An experimental, illustrated essay collection that questions neurotypical definitions of what is normal.
From a young age, writer and comedian Myers has been different. In addition to coping with obsessive compulsive disorder and panic attacks, she struggled to read basic social cues. During a round of seven minutes in heaven—a game in which two players spend seven minutes in a closet and are expected to kiss—Myers misread the romantic advances of her best friend and longtime crush, Marley. In Paris, she accidentally invited a sex worker to join her friends for “board games and beer,” thinking he was simply a random stranger who happened to be hitting on her.
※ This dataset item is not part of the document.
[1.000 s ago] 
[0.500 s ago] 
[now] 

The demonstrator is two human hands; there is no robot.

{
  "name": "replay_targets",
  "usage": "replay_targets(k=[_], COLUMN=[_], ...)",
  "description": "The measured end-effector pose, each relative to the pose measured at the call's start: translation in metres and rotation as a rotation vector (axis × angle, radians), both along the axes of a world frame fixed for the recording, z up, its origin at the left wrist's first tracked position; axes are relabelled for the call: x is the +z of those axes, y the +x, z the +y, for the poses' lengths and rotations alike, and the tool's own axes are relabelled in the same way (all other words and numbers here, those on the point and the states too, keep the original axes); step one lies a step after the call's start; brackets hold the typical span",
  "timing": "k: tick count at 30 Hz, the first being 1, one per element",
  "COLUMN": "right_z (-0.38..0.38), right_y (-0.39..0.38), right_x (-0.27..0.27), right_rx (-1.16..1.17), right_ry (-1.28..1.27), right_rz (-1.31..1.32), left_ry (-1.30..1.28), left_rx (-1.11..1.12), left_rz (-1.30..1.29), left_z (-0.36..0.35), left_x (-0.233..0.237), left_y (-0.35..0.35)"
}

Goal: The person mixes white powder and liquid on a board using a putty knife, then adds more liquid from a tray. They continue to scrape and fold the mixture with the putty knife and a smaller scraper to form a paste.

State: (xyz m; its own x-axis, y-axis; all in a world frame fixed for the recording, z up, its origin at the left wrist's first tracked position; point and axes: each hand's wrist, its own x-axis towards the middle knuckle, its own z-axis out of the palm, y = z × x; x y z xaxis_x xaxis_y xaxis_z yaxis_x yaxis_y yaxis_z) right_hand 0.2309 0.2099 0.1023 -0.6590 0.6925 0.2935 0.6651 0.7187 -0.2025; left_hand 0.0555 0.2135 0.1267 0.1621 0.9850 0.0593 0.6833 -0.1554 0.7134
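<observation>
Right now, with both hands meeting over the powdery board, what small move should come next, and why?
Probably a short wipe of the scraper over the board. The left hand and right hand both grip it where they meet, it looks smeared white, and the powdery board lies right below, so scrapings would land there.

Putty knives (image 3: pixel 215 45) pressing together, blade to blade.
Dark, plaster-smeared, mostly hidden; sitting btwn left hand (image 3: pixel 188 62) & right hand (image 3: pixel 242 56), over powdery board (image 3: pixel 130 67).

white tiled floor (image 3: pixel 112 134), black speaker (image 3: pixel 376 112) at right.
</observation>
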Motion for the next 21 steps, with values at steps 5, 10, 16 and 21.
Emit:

In community college, a stranger’s request for a pen spiraled her into a panic attack but resulted in a tentative friendship. When the author moved to Australia, she began taking notes on her colleagues in an effort to know them better. As the author says to her co-worker, Tabitha, “there are unspoken social contracts within a workplace that—by some miracle—everyone else already understands, and I don’t….When things Go Without Saying, they Never Get Said, and sometimes people need you to Say Those Things So They Understand What The Hell Is Going On.” At its best, Myers’ prose is vulnerable and humorous, capturing characterization in small but consequential life moments, and her illustrations beautifully complement the text. Unfortunately, the author’s tendency toward unnecessary capitalization and experimental forms is often unsuccessful, breaking the book’s otherwise steady rhythm.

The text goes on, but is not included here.